The third speaker was CPA National President Vinnie Molina who suggested that the class struggle has been with human society in one form or another since the introduction of private property, urbanisation, and agriculture.
With the Bolshevik uprising led by Lenin, the Soviet Union saw many social, political, cultural, and economic advancements in that bloc. History has shown us that the class struggle continues even under socialism.
In Cuba, Fidel Castro, Che Guevara, Camilo Cienfuegos and others led a popular revolution to overthrow the dictatorship of Fulgencio Batista 1st January 1959. The revolution was inspired by the example of the national hero of independence Jose Marti who helped lead the people to defeat the Spanish colonial government.

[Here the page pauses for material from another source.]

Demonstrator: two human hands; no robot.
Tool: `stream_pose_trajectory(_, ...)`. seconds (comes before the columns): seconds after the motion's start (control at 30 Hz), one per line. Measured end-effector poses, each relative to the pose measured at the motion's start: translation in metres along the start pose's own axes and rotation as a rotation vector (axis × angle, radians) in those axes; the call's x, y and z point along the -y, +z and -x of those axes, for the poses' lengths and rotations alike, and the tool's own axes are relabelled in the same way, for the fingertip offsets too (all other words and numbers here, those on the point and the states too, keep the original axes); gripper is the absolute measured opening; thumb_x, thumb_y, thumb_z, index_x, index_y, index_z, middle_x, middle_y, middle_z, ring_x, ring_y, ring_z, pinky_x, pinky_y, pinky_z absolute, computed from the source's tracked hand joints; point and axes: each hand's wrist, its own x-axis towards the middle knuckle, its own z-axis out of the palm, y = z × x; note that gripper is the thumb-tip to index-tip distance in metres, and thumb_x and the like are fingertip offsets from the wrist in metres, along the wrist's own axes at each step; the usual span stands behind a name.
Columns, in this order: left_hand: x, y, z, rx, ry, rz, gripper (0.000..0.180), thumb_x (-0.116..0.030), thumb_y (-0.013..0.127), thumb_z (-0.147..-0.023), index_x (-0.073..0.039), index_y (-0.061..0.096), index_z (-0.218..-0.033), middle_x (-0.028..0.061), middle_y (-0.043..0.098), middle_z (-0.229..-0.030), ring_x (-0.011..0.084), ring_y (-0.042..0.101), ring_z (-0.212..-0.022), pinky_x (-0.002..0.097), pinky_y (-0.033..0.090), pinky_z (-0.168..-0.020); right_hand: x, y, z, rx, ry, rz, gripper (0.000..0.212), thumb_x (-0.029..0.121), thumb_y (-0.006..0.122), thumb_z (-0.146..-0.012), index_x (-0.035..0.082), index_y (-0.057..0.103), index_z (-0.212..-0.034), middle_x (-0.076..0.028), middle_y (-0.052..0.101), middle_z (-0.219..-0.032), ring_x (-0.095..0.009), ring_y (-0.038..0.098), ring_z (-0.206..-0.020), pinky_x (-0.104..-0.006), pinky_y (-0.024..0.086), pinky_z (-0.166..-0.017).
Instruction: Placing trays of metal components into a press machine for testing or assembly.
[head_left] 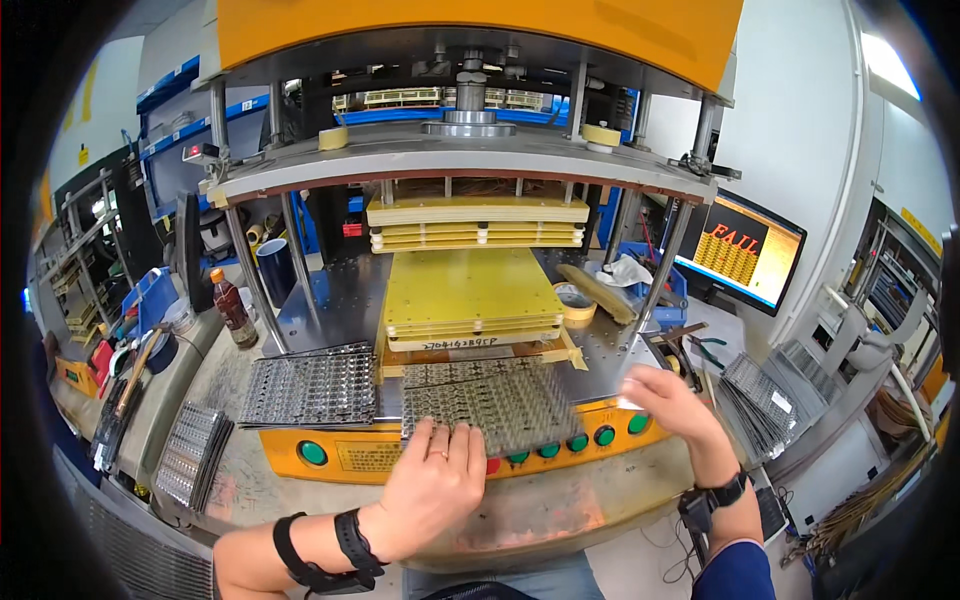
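Observation:
A thin panel of small circuit boards (pixel 495 405) lies tilted in front of the press, over another panel (pixel 455 372); its right end is smeared by motion. My left hand (pixel 432 490) has its fingers pressed together on the panel's near left edge; the thumb is mostly hidden. Off the panel's right end, apart from it, my right hand (pixel 672 400) is raised with fingers curled. A bright blur at those fingertips hides what they hold, if anything. Behind the panel sits the yellow layered test fixture (pixel 470 290), beneath the upper fixture plates (pixel 478 222).
Stacked panels (pixel 310 388) lie left of my work, with more panels (pixel 190 455) farther left and others (pixel 760 405) at right. Green buttons (pixel 313 453) line the orange front. Metal posts (pixel 660 265) flank the press. A monitor (pixel 742 250), pliers (pixel 708 352) and a bottle (pixel 232 310) stand around.

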Motion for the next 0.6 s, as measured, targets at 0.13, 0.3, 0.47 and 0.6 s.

The next revolution was the Nicaraguan Revolution which overthrew the US-backed dictatorship of Anastasio Somoza, who oversaw the majority of that country being owned by the US United Fruit Company. The slogan of the Sandinista Revolution led by Daniel Ortega was “homeland and freedom.”
To bring about social or political change, people must choose between reform of the system or revolution. Molina said to achieve this we need a political party to represent the needs of the working class.
Molina concluded that we need to break the two-party system. Following with the quote from Marx which calls for change, “Philosophers have only interpreted the world, in various ways; the point is to change it.”